Я чувствовал, как во мне нарастает ощущение какого-то нового, истинного мира, который я увидел. Обыватель ошибается, думая, что все так, как он себе это представляет. Как убоги и примитивны господа христиане, которые думают, что попадут в рай! Как же соблазнителен мир черного и белого, если он привлекает стольких… И они думают, что если ходишь в церковь по воскресеньям, то это уже делает тебя достойным крестной жертвы (правда, по сравнению с современными изощренными пытками – какая мелочь! Римляне просто дети, они ничего не знали про паяльники и утюги, не говоря уже о разных специальных инструментах). "Недочеловеки" – обозвал их Льюис, и это еще мягко сказано… Они приходят из тьмы и уходят во тьму, которую так и не пробил их жалкий разум… Им не все равно, как их похоронят, надо ведь быть "не хуже людей". Правда, им все равно, как они живут.
Первобытное общество… Раньше ведь считалось, чем больше закопаешь золота в могилу к родственнику, тем лучше будет его социальный статус по ту сторону бытия.
Вы же не думаете, что мы далеко ушли от племен каменного века? И кто же нас вывел? Не те ли обезьяны, которых мы каждый день наблюдаем по телевизору?
Мне хотелось смеяться, потому что я-то знал, сколь мало это значит на самом деле и сколько здесь такого,  о чем не подозревают ни христиане, ни атеисты. Глупо, потрогав пушистый тигриный хвост, думать, что и весь тигр таков… Особенно если рискуешь потом встретиться с его зубами.
А если ты не можешь разглядеть монстра в себе, увидишь ли ты его в ком-то другом?

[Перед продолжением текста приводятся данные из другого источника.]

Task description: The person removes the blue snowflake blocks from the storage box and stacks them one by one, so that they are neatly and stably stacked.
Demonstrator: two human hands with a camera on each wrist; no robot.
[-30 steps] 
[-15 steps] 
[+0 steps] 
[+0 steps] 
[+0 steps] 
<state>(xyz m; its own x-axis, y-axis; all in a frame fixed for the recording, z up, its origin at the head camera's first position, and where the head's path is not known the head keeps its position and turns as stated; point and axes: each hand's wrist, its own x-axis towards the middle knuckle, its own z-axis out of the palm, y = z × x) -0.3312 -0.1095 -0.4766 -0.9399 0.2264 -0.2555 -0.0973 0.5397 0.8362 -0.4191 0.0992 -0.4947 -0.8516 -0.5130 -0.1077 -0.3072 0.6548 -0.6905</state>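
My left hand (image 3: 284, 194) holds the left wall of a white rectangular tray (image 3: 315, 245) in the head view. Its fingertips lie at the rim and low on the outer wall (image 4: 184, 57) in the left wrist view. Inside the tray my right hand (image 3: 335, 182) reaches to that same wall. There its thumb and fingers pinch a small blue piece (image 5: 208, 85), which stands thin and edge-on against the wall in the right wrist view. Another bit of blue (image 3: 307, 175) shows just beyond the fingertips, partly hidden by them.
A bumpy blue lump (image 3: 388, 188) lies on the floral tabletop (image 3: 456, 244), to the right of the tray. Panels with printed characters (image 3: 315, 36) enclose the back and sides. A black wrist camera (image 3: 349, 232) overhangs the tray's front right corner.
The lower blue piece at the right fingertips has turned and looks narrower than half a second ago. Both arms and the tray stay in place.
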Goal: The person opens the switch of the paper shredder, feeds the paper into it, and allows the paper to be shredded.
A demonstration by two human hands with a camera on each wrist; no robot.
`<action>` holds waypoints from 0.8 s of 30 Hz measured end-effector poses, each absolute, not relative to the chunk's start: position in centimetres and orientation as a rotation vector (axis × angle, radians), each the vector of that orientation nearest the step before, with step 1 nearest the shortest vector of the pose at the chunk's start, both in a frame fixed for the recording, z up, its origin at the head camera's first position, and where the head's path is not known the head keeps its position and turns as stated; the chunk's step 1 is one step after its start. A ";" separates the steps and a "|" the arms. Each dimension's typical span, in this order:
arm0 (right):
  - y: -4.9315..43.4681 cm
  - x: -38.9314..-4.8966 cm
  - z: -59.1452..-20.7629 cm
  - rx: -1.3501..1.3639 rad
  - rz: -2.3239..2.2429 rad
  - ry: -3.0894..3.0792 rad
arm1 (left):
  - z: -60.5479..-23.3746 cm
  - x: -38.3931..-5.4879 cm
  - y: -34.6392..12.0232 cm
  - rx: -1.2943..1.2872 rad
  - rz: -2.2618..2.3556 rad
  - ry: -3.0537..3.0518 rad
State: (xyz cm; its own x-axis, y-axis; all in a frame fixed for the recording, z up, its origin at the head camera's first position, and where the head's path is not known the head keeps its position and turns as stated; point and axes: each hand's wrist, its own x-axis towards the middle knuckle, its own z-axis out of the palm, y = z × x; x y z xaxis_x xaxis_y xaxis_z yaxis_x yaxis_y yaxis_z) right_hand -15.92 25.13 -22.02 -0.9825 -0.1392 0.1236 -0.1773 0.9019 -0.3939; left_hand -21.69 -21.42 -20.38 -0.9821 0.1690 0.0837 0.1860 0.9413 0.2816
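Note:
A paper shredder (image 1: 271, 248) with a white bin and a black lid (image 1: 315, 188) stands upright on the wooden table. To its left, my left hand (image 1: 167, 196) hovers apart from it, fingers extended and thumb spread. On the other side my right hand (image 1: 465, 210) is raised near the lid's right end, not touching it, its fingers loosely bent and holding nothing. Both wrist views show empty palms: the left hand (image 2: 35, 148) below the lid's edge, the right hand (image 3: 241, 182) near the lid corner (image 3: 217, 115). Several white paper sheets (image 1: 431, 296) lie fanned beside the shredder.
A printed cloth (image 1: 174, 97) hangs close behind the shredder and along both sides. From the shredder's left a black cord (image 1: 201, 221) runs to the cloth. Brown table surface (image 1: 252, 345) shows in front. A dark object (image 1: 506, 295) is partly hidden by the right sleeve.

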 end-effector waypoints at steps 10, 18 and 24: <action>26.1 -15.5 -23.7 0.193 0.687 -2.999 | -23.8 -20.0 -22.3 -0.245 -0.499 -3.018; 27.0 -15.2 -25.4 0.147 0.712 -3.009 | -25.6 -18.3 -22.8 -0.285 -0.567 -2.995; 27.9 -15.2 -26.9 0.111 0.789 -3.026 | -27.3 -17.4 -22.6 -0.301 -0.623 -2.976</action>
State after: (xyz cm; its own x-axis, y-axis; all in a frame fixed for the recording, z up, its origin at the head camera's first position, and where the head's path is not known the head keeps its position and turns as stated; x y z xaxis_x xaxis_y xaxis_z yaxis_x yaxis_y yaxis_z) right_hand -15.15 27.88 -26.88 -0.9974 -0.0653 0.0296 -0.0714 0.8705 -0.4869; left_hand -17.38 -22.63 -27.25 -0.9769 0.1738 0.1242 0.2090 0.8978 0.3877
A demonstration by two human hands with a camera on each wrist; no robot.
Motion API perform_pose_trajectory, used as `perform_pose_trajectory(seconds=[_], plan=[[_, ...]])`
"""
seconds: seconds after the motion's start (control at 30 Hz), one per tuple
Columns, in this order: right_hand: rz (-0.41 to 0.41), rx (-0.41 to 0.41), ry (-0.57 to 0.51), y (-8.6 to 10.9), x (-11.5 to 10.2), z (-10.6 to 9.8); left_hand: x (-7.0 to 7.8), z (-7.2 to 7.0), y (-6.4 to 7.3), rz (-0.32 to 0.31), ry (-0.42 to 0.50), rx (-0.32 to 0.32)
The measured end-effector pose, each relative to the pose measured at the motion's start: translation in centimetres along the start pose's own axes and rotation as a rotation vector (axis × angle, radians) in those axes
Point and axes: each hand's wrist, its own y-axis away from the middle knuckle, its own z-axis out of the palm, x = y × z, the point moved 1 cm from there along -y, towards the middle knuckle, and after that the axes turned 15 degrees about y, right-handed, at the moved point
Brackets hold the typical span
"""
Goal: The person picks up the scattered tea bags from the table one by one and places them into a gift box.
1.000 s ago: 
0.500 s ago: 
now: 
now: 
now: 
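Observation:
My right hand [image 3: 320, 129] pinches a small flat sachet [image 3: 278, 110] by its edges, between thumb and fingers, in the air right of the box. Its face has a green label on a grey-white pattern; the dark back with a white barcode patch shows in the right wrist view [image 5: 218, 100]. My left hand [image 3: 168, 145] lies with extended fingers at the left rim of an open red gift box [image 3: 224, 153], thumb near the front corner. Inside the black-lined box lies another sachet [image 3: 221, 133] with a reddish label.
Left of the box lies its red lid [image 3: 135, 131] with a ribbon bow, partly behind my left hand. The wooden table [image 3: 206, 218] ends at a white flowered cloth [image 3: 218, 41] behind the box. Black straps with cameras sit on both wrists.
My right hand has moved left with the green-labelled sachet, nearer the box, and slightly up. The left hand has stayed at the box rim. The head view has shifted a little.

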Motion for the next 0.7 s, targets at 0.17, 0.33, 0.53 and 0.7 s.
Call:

Я шел не оглядываясь. Запах дыма становился все сильнее, и к нему примешивалось что-то… Нет, не сера – это было бы слишком избито. Кажется, это был запах сосновой смолы – или какого-то другого хвойного дерева…
Заключавшая меня в себе сеть неожиданно лопнула, точно ядовитый мыльный пузырь; я очутился на свободе и понял – что-то умерло.
Что-то умерло, и точно теперь будет легче нести все остальное. Что-то умерло, и…
Кажется, в облаках сверкнуло солнце.